- Ducts of the biliary tract

Details
- Function: Facilitate movement of bile, which aids in fat absorption

Identifiers
- MeSH: D001659
- FMA: 79646

= Biliary tract =

Organ system which creates, stores, and transports bile

The biliary tract (also biliary tree or biliary system) refers to the liver, gallbladder and bile ducts, and how they work together to make, store and secrete bile. Bile consists of water, electrolytes, bile acids, cholesterol, phospholipids and conjugated bilirubin. Some components are synthesized by hepatocytes (liver cells); the rest are extracted from the blood by the liver.

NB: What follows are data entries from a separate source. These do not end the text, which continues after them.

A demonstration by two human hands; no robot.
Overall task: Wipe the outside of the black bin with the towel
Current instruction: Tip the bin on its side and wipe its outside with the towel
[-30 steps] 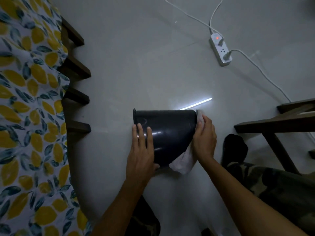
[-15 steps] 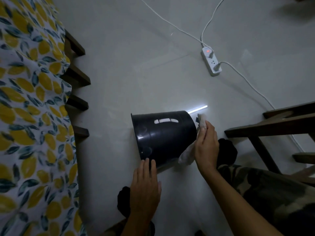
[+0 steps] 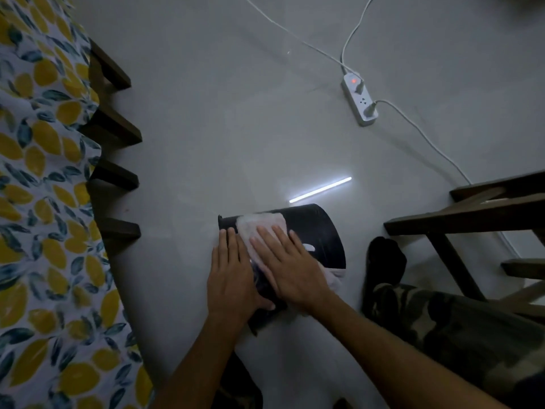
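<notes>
The black bin (image 3: 321, 231) lies on its side on the grey floor, its rim to the left. A white towel (image 3: 259, 225) is spread over the bin's upper side. My right hand (image 3: 290, 267) lies flat on the towel, fingers spread, pressing it against the bin. My left hand (image 3: 231, 276) rests flat on the bin's left part near the rim, right beside the right hand. A corner of the towel sticks out below my right wrist.
A bed with a lemon-print sheet (image 3: 38, 202) and dark wooden slats (image 3: 115, 178) runs along the left. A white power strip (image 3: 359, 101) with cables lies at the far right. A wooden chair frame (image 3: 472, 214) stands at the right, by my leg in camouflage trousers (image 3: 457, 326).
My right hand has carried the towel from the bin's right end up onto its top side. My left hand has moved back up onto the bin, which has rolled.
</notes>
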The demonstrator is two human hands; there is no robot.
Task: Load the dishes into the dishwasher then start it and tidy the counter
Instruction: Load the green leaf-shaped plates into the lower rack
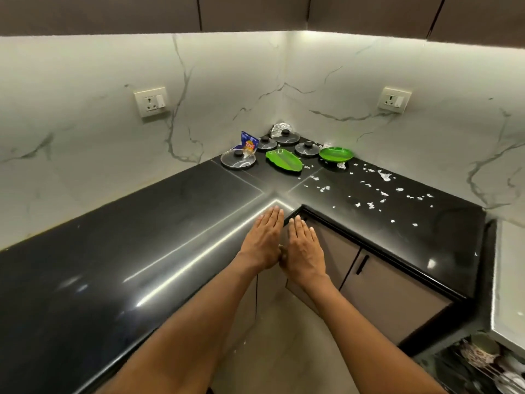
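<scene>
My left hand (265, 238) and my right hand (304, 248) are stretched out side by side, palms down, fingers straight, over the inner corner of the black L-shaped counter (142, 237). Neither holds anything. Far back in the corner lie several glass pan lids with black knobs (238, 159), a green leaf-shaped plate (284, 161) and a round green plate (336, 154). A blue snack packet (248, 142) and crumpled foil (281, 128) sit behind the lids. An open dishwasher rack (480, 365) holding dishes shows at the bottom right.
White paper scraps (383, 191) are scattered over the right arm of the counter. Beige cabinet doors with a black handle (362, 264) stand under it. Wall sockets (150, 101) (394, 99) are set in the marble backsplash. Dark cupboards hang overhead.
</scene>
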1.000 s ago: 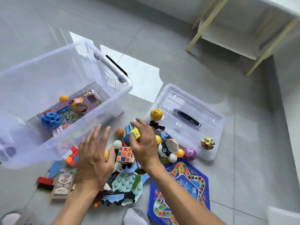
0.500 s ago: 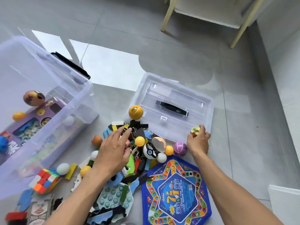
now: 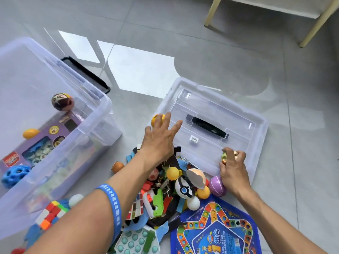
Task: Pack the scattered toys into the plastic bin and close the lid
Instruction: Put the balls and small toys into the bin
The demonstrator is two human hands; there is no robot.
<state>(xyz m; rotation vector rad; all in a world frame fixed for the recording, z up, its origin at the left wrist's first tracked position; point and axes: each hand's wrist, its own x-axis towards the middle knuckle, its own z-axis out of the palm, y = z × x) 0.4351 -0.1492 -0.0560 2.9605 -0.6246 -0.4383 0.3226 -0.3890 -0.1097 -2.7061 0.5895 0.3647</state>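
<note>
Plastic bin [image 3: 102, 114] sits at left, open, a few toys already inside; its left and near parts run out of frame. Toy pile [image 3: 170, 186] lies near centre, lid [image 3: 256, 125] upturned to the right. Left hand [image 3: 159, 142], fingers spread wide, reaches far over the pile, fingertips at a yellow ball [image 3: 156, 120]; bin lies to its left, nearer this hand. Right hand [image 3: 233, 169] grips a small mottled ball [image 3: 224, 157] at the lid's near edge. Ball's pattern hard to make out.

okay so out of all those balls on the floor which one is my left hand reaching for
The yellow ball at the near left corner of the lid. Your left hand has its spread fingers over it; the purple ball and the orange ones lie nearer you.
</note>
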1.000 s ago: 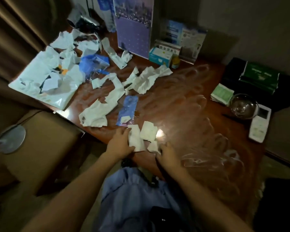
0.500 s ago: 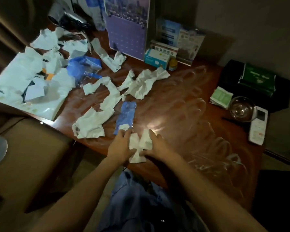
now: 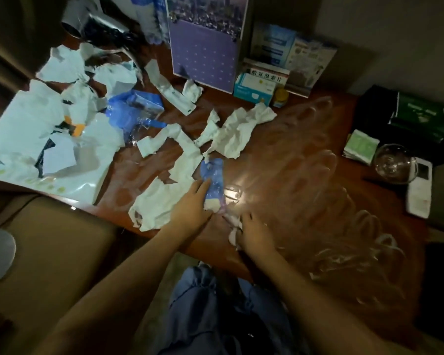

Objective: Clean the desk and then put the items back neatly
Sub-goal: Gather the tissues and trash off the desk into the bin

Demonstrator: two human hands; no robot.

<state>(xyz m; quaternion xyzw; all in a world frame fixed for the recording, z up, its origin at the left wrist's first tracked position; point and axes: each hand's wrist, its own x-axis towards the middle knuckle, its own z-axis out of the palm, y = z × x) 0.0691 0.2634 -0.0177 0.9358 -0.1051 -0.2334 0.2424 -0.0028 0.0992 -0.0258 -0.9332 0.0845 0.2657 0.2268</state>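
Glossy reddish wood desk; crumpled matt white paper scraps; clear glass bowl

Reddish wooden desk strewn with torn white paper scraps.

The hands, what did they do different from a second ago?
The left hand left the white scraps and reached forward onto the blue wrapper. The right hand gathered the white scraps and grips them. The other torn paper stayed put.
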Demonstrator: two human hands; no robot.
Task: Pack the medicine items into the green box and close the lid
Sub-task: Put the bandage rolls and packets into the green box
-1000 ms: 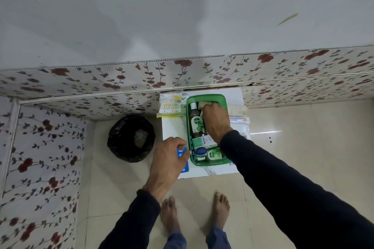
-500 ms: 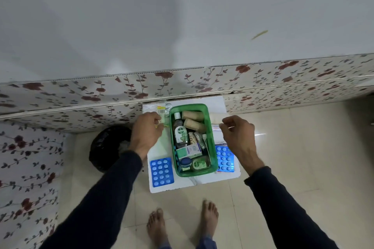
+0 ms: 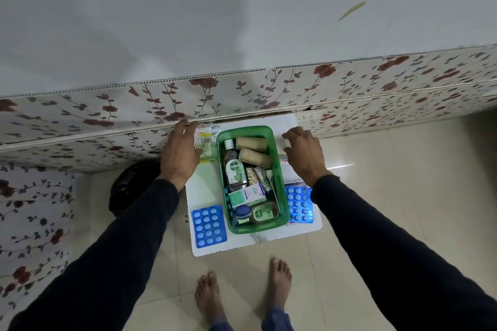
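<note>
The green box (image 3: pixel 280 169) stands lidless on a small white tabletop (image 3: pixel 207 183). Inside it lie a large Dettol bottle (image 3: pixel 234 169), two beige bandage rolls (image 3: pixel 251 144), an Optibox carton (image 3: pixel 248 196), a blue-capped jar (image 3: pixel 242 212) and a small Dettol bottle (image 3: pixel 262 213). My left hand (image 3: pixel 180 153) lies flat over the left part of a cotton swab pack (image 3: pixel 205 140), left of the box. My right hand (image 3: pixel 304 153) hovers with spread fingers over a white packet (image 3: pixel 289 169), right of the box. Blue blister packs lie at front left (image 3: pixel 208 226) and at right (image 3: pixel 298 204).
A black bin bag (image 3: pixel 129 185) sits on the floor left of the tabletop. A floral wall panel (image 3: pixel 242 88) runs right behind the tabletop. My bare feet (image 3: pixel 242 290) stand on the tiled floor in front of it.
My left hand left the front-left blister pack and went back to the swab pack. My right hand came out of the box and moved to its right side.
</note>
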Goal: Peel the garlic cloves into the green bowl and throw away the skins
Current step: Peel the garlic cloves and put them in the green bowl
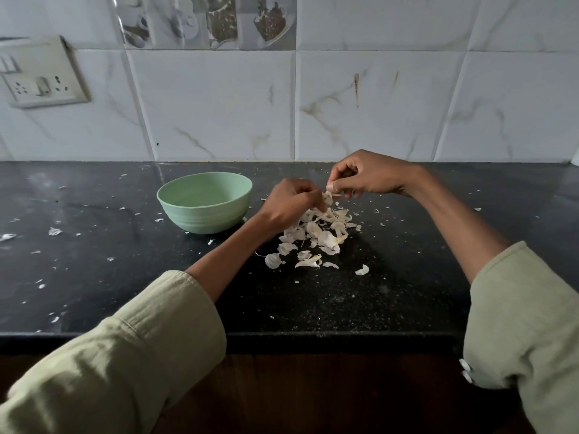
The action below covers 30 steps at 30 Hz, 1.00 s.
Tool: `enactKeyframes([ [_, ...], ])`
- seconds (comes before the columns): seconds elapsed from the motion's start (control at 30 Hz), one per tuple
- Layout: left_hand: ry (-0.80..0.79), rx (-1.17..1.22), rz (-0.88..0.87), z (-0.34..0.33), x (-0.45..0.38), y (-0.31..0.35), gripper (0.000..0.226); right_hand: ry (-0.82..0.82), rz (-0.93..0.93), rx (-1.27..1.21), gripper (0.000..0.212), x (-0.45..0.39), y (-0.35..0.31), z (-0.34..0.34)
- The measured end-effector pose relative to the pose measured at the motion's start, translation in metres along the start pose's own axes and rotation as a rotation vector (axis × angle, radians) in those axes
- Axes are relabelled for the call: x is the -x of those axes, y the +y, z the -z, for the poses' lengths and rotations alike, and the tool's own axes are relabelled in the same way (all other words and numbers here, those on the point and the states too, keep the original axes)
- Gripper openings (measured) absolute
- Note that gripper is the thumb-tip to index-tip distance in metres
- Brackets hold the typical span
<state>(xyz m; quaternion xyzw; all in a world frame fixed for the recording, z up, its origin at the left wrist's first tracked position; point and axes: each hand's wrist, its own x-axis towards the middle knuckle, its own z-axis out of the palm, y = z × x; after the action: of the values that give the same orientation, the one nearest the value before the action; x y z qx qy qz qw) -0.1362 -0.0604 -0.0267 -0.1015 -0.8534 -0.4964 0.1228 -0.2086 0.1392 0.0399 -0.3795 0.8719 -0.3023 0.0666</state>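
Two hands are held close together above centre of the frame, over a heap of garlic skins (pixel 316 236) on the black bench (pixel 407 277). A garlic clove (pixel 328 197) with papery skin is pinched between them: the left hand (pixel 289 206) is curled round its lower left side, while the right hand (pixel 366 178), just above and right, nips its top with bent fingers (pixel 336 185). The green bowl (pixel 205 205) stands left of the left hand, near but apart. Loose flakes are scattered across the bench.
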Motion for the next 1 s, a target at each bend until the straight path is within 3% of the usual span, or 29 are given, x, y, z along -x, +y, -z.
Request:
enactKeyframes([
  [0.23,0.040,-0.050,-0.068,0.001,0.003,0.000,0.010,0.002,-0.014,-0.042,0.013,-0.001,-0.002,-0.003],
  [0.4,0.101,-0.015,-0.006,0.001,0.004,0.004,0.030,-0.032,-0.011,-0.007,0.016,-0.001,-0.002,-0.006],
  [0.6,0.194,0.043,0.067,0.002,0.000,0.000,0.039,-0.171,0.071,0.071,0.012,-0.006,-0.011,-0.023],
  [0.8,0.120,0.014,0.080,-0.001,-0.003,-0.007,0.039,-0.010,0.062,0.146,0.021,-0.005,-0.002,-0.008],
  [1.0,0.122,0.009,0.086,-0.001,-0.004,-0.005,0.037,-0.243,0.004,0.179,0.025,0.008,-0.003,0.011],
])
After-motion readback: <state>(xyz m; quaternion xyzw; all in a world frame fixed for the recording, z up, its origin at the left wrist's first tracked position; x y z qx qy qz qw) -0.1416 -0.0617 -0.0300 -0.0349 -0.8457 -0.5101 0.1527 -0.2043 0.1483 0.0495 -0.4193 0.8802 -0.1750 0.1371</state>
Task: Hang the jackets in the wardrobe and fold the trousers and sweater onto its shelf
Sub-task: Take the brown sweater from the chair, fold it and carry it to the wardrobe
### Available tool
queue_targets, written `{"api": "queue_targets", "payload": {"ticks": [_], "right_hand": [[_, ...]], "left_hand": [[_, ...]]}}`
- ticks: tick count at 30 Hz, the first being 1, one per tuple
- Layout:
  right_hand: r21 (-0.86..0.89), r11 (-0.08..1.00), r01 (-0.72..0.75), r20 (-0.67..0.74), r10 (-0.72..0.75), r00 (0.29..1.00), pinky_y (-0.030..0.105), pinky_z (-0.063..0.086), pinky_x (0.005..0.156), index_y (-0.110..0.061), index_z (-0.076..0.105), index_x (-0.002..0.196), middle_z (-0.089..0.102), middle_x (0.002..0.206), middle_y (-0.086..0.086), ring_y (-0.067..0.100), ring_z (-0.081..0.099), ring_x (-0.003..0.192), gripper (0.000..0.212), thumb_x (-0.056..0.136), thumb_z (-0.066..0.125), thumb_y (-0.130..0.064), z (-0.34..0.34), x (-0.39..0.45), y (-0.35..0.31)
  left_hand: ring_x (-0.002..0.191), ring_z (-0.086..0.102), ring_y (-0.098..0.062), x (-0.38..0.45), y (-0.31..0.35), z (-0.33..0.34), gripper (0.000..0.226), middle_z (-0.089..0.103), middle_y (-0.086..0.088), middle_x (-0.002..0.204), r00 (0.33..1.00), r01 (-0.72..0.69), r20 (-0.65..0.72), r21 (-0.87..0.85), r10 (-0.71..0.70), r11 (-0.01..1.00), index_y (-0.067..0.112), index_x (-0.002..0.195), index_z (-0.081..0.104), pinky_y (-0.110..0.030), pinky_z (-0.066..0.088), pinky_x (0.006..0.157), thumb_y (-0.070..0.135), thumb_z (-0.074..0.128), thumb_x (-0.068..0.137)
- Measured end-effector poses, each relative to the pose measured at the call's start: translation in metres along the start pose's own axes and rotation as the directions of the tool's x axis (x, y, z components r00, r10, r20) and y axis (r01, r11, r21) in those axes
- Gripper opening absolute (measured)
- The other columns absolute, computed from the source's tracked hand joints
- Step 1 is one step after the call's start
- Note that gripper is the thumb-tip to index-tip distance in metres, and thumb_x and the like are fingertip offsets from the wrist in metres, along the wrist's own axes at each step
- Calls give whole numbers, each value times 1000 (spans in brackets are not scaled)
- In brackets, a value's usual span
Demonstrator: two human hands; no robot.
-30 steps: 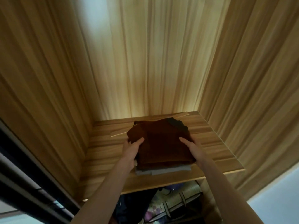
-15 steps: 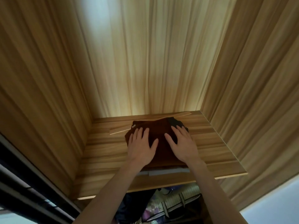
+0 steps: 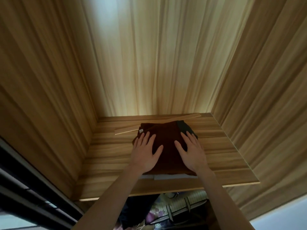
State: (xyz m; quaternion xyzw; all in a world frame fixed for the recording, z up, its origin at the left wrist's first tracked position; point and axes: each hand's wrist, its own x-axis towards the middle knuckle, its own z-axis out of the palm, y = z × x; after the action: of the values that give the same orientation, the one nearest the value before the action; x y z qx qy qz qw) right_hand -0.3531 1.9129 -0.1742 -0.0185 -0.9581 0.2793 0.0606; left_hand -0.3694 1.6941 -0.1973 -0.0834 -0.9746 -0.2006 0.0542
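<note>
Forearms are reaching up from the bottom of the frame to the shelf (image 3: 224, 151) at lower centre. Both hands are lying flat, fingers spread and gripping nothing: the left hand (image 3: 145, 151) is pressing the near-left part of the brown sweater (image 3: 167, 140), the right hand (image 3: 191, 149) its right part. Folded sweater is sitting on a pale folded garment (image 3: 167, 177), probably the trousers. Soft, light knit is likely compressing under the palms; lifting would best be done under both side edges. Behind, a wood strip (image 3: 182, 117) is lying slantwise.
</note>
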Motion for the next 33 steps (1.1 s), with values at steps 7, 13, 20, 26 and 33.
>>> {"api": "queue_targets", "payload": {"ticks": [7,13,20,26,33], "right_hand": [[-77,987,141,-244,-155,957,45,10,130,-25,35,162,30,170,0,15,14,160,69,105,38,-63,3,-23,-42],[-29,974,226,-226,-227,947,45,10,131,-25,33,163,29,170,-2,12,11,160,68,105,38,-62,16,-58,-109],[15,931,366,-290,-346,892,43,12,131,-28,32,162,30,169,-8,7,11,160,67,106,35,-64,27,-107,-227],[-15,883,470,-394,-437,808,46,17,130,-27,35,161,33,168,-6,7,15,159,65,106,37,-61,27,-162,-321],[-26,848,529,-617,-430,659,56,32,122,-23,32,163,28,171,-2,16,23,158,60,109,45,-47,25,-221,-395]], "left_hand": [[159,13,-15,-38,-1,-38,75,27,5,170,992,-41,-116,-27,37,999,25,164,25,-34,3,128,69,19,104],[156,27,-16,-90,-43,-108,63,43,-1,162,927,-133,-349,39,138,990,16,158,41,-45,25,128,54,33,109],[147,44,-24,-165,-107,-209,39,59,-10,146,495,-391,-757,243,426,888,11,139,56,-52,37,118,25,52,103],[152,36,-24,-220,-130,-248,45,43,-8,155,271,-461,-821,347,502,817,16,143,48,-49,27,124,17,54,98],[155,31,-30,-251,-180,-310,52,39,-9,162,335,-383,-853,265,400,885,9,152,43,-58,21,125,20,52,102]]}}
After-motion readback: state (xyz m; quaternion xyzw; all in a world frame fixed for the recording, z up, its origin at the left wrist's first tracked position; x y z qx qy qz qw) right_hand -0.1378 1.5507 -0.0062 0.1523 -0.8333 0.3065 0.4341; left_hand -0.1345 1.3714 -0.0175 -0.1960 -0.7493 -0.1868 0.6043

Bile is secreted by the liver into small ducts that join to form the common hepatic duct. Between meals, secreted bile is stored in the gallbladder. During a meal, the bile is secreted into the duodenum (part of the small intestine) to rid the body of waste stored in the bile as well as aid in the absorption of dietary fats and oils.

== Structure ==

The biliary tract refers to the path by which bile is secreted by the liver then transported to the duodenum, the first part of the small intestine. A structure common to most members of the mammal family, the biliary tract is often referred to as a tree because it begins with many small branches that end in the common bile duct, sometimes referred to as the trunk of the biliary tree. The duct, the branches of the hepatic artery, and the portal vein form the central axis of the portal triad. Bile flows in the direction opposite to that of the blood present in the other two channels.

The system is usually referred to as the biliary tract or system, and can include the use of the term "hepatobiliary" when used to refer just to the liver and bile ducts. The name biliary tract is used to refer to all of the ducts, structures and organs involved in the production, storage and secretion of bile.

The tract is as follows:
- Bile canaliculi >> Canals of Hering >> intrahepatic bile ductule (in portal tracts / triads) >> interlobular bile ducts >> left and right hepatic ducts
- These merge to form the common hepatic duct
- The common hepatic duct exits the liver and joins with the cystic duct from gall bladder
- Together these form the common bile duct which joins the pancreatic duct
- These pass through the ampulla of Vater and enter the duodenum

== Function ==

Bile is secreted by the liver into small ducts that join to form the common hepatic duct. Between meals, secreted bile is stored in the gall bladder, where 80–90% of the water and electrolytes can be absorbed, leaving the bile acids and cholesterol. During a meal, the smooth muscles in the gallbladder wall contract, causing bile to be secreted into the duodenum to rid the body of waste stored in the bile as well as aid in the absorption of dietary fats and oils by solubilizing them using bile acids.

==Clinical significance==

Union of common bile duct and pancreatic duct terminating at duodenum (small intestine).

Gallstones can form within the gallbladder and get stuck within the biliary tract, leading to various diseases depending on the location of the stone. Gallstone disease, or cholelithiasis, is very common in the United States, impacting over 20 million people.

Gallstones frequently occur without causing symptoms– this is known as asymptomatic cholelithiasis. Sometimes gallstones may get stuck in the cystic duct, which serves as a bridge between the gallbladder and the common bile duct, and can lead to inflammation in the wall of the gallbladder. This inflammation of the gallbladder is known as cholecystitis and is a common indication for surgical removal of the gallbladder, or cholecystectomy.

Occasionally gallstones may become lodged in the common bile duct and obstruct the flow of bile from the gallbladder to the small intestine– this condition is known as choledocholithiasis and is another indication for cholecystectomy. The common bile duct, commonly abbreviated CBD, is formed by the union of the cystic duct and common hepatic duct, and it later joins the pancreatic duct to terminate in the Ampulla of Vater at the small intestine. The function of the common bile duct is to allow bile to travel from the gallbladder to the small intestine, mixing with pancreatic digestive enzymes along the way. One possible complication of choledocholithiasis is an infection of the bile ducts between the liver and the gallstone lodged in the common bile duct. This condition is known as acute cholangitis and is commonly associated with a triad of clinical symptoms known as Charcot's Triad, which includes fever, right upper quadrant abdominal pain, and jaundice. This constellation of symptoms has a 96% specificity for cholangitis, and can be expanded upon with the addition of hypotension and altered mental status to form Reynold's Pentad.

The biliary tract can also serve as a reservoir for intestinal tract infections. Since the biliary tract is an internal organ, it has no somatic nerve supply, and biliary colic due to infection and inflammation of the biliary tract is not a somatic pain. Rather, pain may be caused by luminal distension, which causes stretching of the wall. This is the same mechanism that causes pain in bowel obstructions.

Chronic inflammatory conditions of the biliary tract, including Primary Sclerosing Cholangitis (PSC) and Primary Biliary Cirrhosis (PBC), can lead to hardening of the ducts in the biliary tree.

An obstruction of the biliary tract can result in jaundice, a yellowing of the skin and whites of the eyes.